Energy and transport jobs holding up, says chief executive
Costain has said it doesn’t expect its business to be hit by the impact of the predicted recession after posting improved half year results this morning.
The firm’s main markets are water, energy and transport, such as road and rail, with business from all three up in the first half.
Chief executive Alex Vaughan said: “We have chosen to focus on those markets where strategic investment has to be made and is not discretionary and that gives me confidence [about the future].
“We are seeing investment continuing to flow and in the amount of work we are bidding. These [jobs] are critical needs for the UK to grow and prosper. I don’t think there will be a recession in infrastructure but London developers and housebuilders could be affected.”
Vaughan said the firm was helping staff with the cost of living crisis with improved pay, financial management training and staff discount schemes.
He said the firm has inflation recovery mechanisms built into its contracts to make sure it is not hit for the escalating cost of materials. “The main ones for us [where we are affected] is concrete and steel.” And he added: “We don’t do any fixed price, lump sum work.”

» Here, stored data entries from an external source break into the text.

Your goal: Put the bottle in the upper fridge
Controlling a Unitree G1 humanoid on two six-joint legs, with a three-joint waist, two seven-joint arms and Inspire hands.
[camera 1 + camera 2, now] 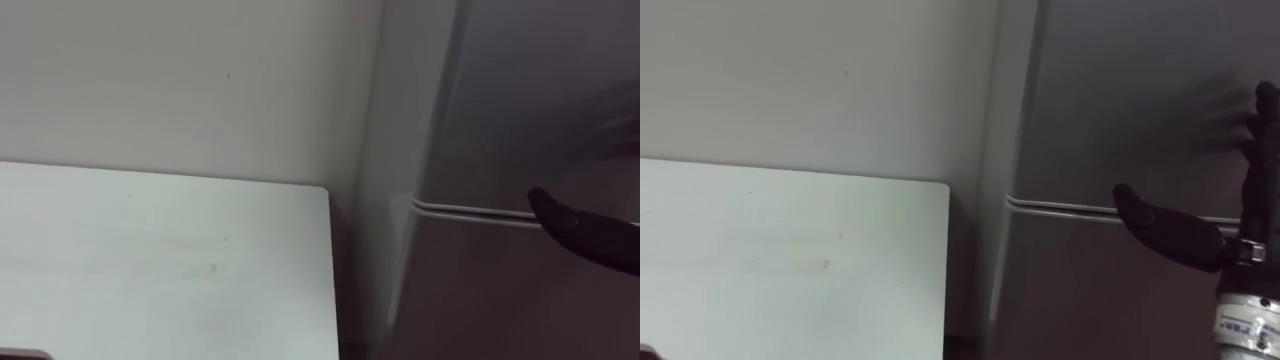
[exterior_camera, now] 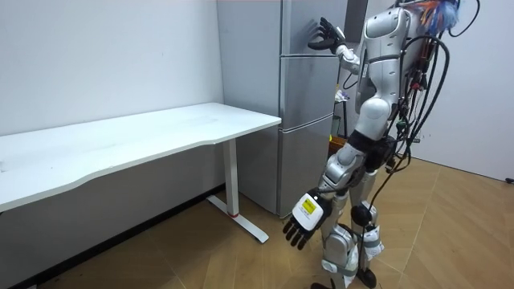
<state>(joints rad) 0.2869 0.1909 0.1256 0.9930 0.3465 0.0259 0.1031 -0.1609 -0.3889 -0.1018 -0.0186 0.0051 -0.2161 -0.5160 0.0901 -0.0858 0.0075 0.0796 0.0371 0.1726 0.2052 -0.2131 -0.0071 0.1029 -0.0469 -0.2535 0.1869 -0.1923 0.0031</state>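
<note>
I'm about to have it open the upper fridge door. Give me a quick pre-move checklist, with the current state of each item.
1. Upper door open: not ok, it is shut.
2. Right robot hand at the door: ok, raised and open at the seam between the upper and lower doors.
3. Contact with the door's edge: cannot tell.
4. Bottle in hand: not ok, the right robot hand holds nothing and the left robot hand hangs open and empty by the leg.
5. Bottle's whereabouts: cannot tell.
6. White table stands apart from the fridge: ok, a gap shows between them.
</note>
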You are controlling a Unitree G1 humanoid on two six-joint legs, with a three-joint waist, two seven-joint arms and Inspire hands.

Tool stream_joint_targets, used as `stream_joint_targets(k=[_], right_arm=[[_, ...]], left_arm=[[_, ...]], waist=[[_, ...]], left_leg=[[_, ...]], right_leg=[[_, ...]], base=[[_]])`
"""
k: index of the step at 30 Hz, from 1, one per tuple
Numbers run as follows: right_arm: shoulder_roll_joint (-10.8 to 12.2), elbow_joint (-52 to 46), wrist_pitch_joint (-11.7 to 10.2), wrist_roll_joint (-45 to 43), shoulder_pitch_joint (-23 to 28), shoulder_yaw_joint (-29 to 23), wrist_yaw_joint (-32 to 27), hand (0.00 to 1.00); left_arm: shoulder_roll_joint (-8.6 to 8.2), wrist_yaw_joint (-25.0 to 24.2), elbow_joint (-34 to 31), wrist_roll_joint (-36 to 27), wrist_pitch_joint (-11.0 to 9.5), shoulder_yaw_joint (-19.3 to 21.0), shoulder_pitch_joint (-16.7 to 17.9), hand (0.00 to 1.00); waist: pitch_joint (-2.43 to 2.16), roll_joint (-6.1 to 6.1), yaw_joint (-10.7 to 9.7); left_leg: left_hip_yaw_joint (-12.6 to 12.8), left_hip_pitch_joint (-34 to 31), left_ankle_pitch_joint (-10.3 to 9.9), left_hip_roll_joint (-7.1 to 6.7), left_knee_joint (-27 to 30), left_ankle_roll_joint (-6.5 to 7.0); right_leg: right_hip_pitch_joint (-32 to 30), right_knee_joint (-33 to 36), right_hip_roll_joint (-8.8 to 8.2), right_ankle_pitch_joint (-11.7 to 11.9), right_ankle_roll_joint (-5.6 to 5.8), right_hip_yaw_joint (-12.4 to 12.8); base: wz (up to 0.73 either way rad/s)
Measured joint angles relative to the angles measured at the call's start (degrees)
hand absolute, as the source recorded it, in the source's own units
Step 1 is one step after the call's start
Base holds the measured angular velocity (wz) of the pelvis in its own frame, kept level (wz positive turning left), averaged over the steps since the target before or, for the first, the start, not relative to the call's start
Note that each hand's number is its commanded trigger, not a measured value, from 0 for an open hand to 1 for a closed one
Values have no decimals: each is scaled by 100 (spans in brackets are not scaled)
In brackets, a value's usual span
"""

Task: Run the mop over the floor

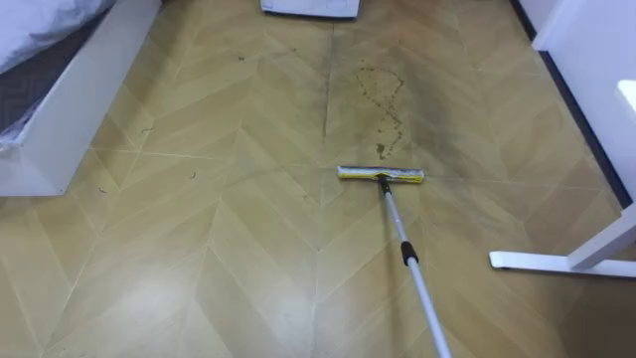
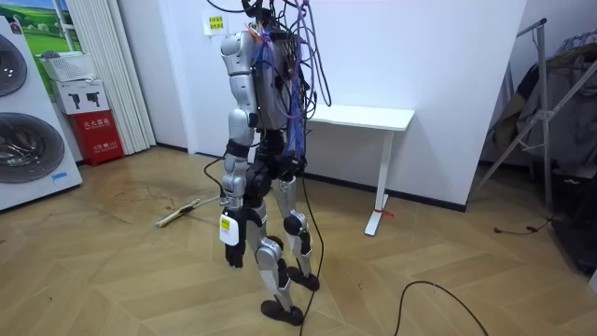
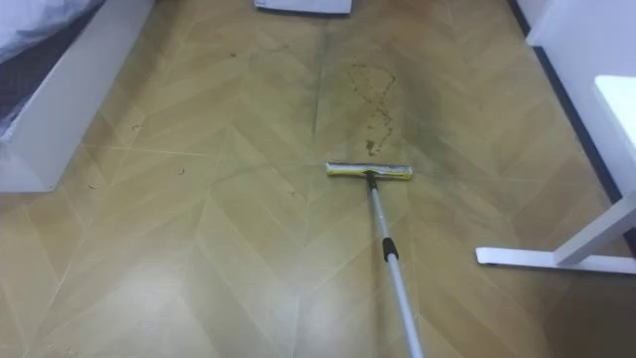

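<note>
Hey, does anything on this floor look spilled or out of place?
Yes. A trail of brown stains runs over the wooden floor just beyond the mop head, inside a darker smudged patch. Small dark specks lie scattered further left. The mop head itself sits flat and looks fine.

Illumination was even and fairly bright. A pale sheen lay on the floor (image 1: pixel 139 298) at lower left; a dim patch darkened boards beyond the mop head (image 1: pixel 381 176).

- Home-like room.
- Bed (image 1: pixel 75 94) with white frame and bedding.
- Washing machine (image 2: pixel 20 140) beside long curtain (image 2: pixel 107 75).
- White desk (image 2: pixel 366 117) against wall.
- Wood herringbone floor (image 2: pixel 140 275).
</note>
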Motion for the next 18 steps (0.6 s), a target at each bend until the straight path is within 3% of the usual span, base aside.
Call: stream_joint_targets(k=[8,13,18], right_arm=[[5,33,1,-4,48,-5,-201,100],[7,145,1,9,33,-4,-237,100],[16,294,14,99,-13,-5,-262,100]], left_arm=[[-52,130,7,-1,14,-101,35,0],[-50,229,17,-6,20,-102,2,0],[-51,324,117,-13,14,-102,-129,0]], waist=[[-13,76,-7],[-58,57,-8],[-57,50,-38]], left_leg=[[7,-57,0,-2,3,0],[16,-225,1,-3,76,1],[-17,-548,1,-8,274,1]], right_leg=[[-93,76,-15,-13,-1,-12],[-284,120,-25,-20,-8,-3],[-566,328,-64,-95,-26,-37]], base=[[0],[0],[4]])
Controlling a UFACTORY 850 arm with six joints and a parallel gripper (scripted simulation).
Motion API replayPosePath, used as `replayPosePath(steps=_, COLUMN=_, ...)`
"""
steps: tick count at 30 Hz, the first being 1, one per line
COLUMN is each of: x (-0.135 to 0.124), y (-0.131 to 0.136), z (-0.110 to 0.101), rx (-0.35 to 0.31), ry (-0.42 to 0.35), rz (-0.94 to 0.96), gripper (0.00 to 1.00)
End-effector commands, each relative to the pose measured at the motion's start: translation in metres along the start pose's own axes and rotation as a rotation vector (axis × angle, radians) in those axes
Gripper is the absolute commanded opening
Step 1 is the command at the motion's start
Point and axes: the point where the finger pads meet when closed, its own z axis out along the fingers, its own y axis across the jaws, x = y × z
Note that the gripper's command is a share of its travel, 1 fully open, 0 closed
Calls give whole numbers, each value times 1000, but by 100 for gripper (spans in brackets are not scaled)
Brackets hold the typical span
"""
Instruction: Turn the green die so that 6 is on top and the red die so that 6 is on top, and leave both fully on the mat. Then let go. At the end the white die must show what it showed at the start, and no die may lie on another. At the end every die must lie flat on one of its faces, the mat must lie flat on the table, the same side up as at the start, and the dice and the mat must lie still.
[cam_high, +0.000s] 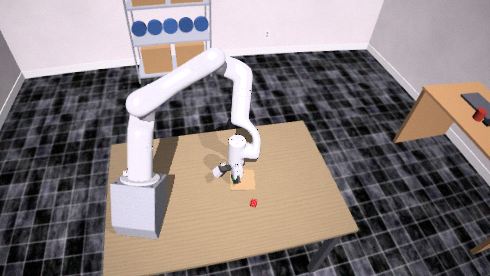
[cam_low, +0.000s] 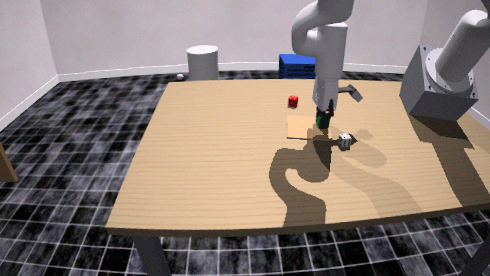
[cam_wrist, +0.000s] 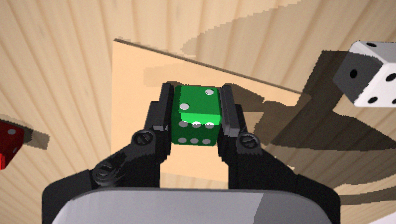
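My gripper (cam_wrist: 195, 100) is shut on the green die (cam_wrist: 196, 115) and holds it over the tan mat (cam_wrist: 165, 100). The die's face toward the wrist camera shows pips in rows of three; the face above it shows two. In the exterior view the gripper (cam_low: 323, 120) points straight down over the mat (cam_low: 305, 127). The white die (cam_low: 344, 141) lies on the table just off the mat's edge; it also shows in the wrist view (cam_wrist: 372, 75). The red die (cam_low: 293, 101) lies on the bare table away from the mat, and shows at the wrist view's left edge (cam_wrist: 9, 142).
The robot's grey base block (cam_high: 137, 207) stands on the table's left end. A shelf rack (cam_high: 167, 35) stands by the back wall and another desk (cam_high: 452, 115) at the right. A white cylinder (cam_low: 202, 62) and a blue crate (cam_low: 296, 66) stand on the floor beyond the table.
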Motion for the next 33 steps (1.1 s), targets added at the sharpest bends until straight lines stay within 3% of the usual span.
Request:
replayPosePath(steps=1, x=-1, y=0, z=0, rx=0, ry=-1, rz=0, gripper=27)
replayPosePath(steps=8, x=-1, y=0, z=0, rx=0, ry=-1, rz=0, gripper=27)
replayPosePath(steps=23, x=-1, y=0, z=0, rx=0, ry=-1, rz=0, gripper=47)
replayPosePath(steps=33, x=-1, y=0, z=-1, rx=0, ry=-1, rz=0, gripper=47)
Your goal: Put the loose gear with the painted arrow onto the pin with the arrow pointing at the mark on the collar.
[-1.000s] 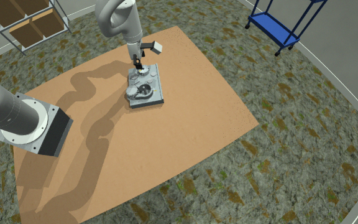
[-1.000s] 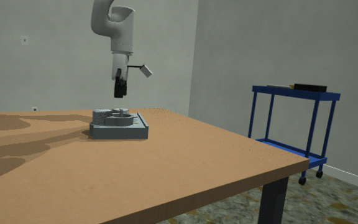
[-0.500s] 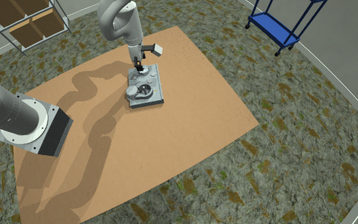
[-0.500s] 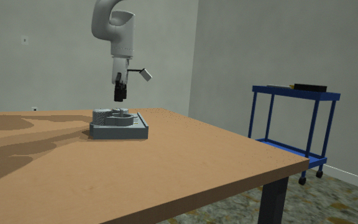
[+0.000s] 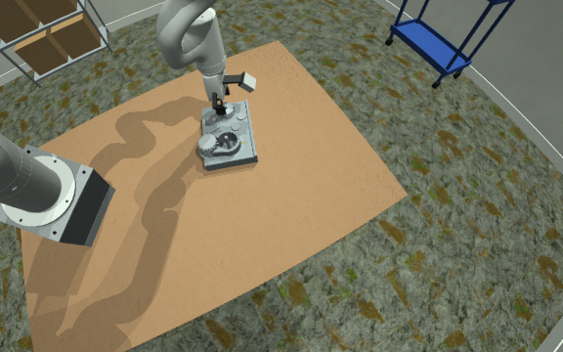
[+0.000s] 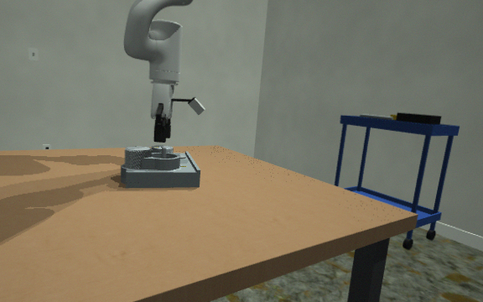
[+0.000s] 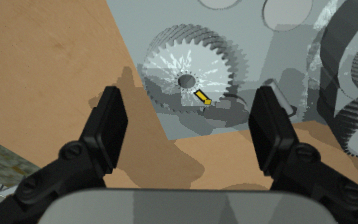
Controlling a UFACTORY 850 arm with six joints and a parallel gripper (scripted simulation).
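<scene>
The loose grey gear (image 7: pixel 192 70) with a yellow painted arrow (image 7: pixel 202 96) lies flat on the far corner of the grey timing case (image 5: pixel 228 136). My gripper (image 7: pixel 187 103) hangs open and empty above that corner, and the gear shows between the fingers, a little ahead of them. In the side view my gripper (image 6: pixel 162 133) stands a short way above the case (image 6: pixel 160 168). The pin rises inside a raised collar near the case's middle, next to a fixed toothed gear (image 5: pixel 207 142). The collar's mark is too small to make out.
The case stands on a wooden table (image 5: pixel 203 196). The arm's base (image 5: pixel 42 196) sits at the table's left. A blue cart (image 5: pixel 433 44) and a shelf with boxes (image 5: pixel 47 34) stand off the table.
</scene>
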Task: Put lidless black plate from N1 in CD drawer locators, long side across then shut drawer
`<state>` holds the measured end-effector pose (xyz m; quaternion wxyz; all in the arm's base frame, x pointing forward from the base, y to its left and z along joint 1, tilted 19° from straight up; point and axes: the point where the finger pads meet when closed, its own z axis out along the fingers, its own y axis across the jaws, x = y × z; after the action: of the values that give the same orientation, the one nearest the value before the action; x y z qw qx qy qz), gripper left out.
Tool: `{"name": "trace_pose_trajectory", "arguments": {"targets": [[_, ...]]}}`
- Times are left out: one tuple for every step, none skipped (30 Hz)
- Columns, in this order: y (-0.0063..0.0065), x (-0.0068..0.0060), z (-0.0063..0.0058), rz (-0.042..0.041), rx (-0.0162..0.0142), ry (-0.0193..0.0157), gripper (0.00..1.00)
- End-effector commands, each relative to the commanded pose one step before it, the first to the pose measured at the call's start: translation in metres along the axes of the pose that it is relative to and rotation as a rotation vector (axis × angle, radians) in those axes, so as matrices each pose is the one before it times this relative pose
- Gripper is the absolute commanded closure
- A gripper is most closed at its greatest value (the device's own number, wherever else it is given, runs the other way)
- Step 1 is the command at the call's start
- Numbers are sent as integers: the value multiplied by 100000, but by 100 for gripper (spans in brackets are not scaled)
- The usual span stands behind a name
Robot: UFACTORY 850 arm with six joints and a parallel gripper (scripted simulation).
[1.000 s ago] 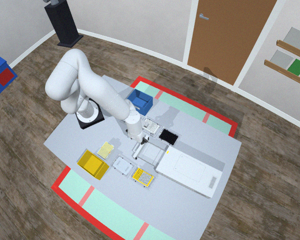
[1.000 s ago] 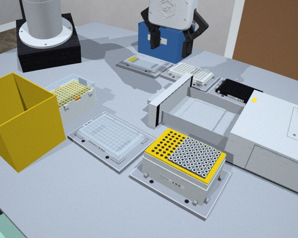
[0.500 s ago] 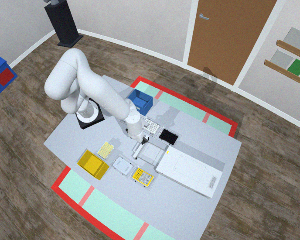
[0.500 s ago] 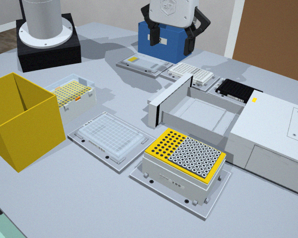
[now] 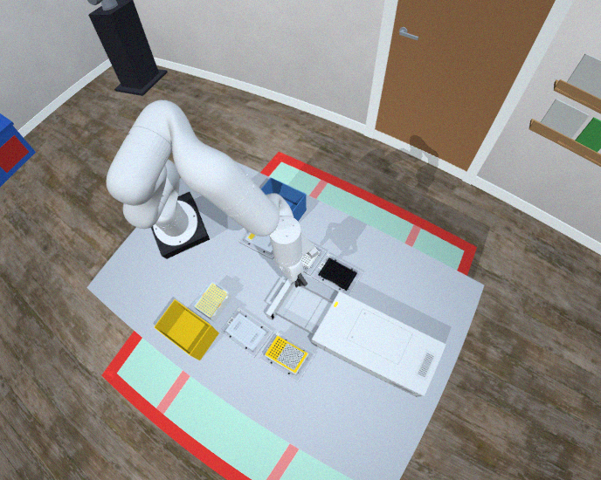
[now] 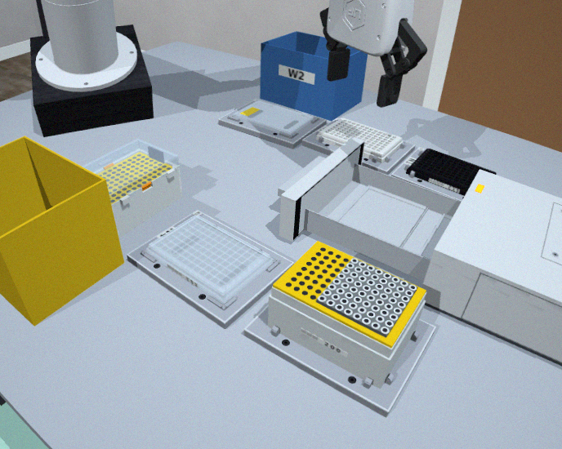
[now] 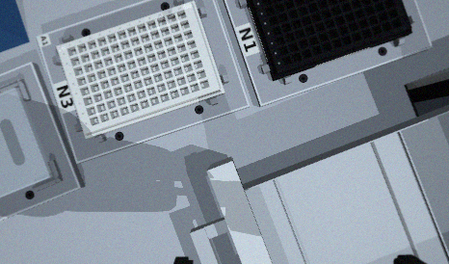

Costain also carries out nuclear work but Vaughan admitted that despite plans to build more reactors in the UK, shovels in the ground were at least half a decade away.
“Nuclear is a market for five years’ time. There is planning, development consent orders, public consultations, funding models to sort out. It takes a long time.”
Costain said it spent £2.6m on restructuring costs to improve its efficiency in IT and digital in the first half while it also booked a £500,000 profit on selling its stake in a hotel chain which came with a legacy PFI investment.
The firm, which drew a line last year under two problem contracts in Wales and Cambridgeshire, said pre-tax profit in the first half was up 23% to £11.2m on turnover up 20% to £666m.
Operating margins in the first half were 2.1% with Vaughan reiterating the long-term target was a figure of between 5% and 6%.
Analysts are expecting full year turnover to be around £1.3bn with pre-tax profit forecast to between £31m and £33m. Group revenue last year was up 9% to £1.1bn with the firm narrowing pre-tax losses to £13.3m from £96m last time.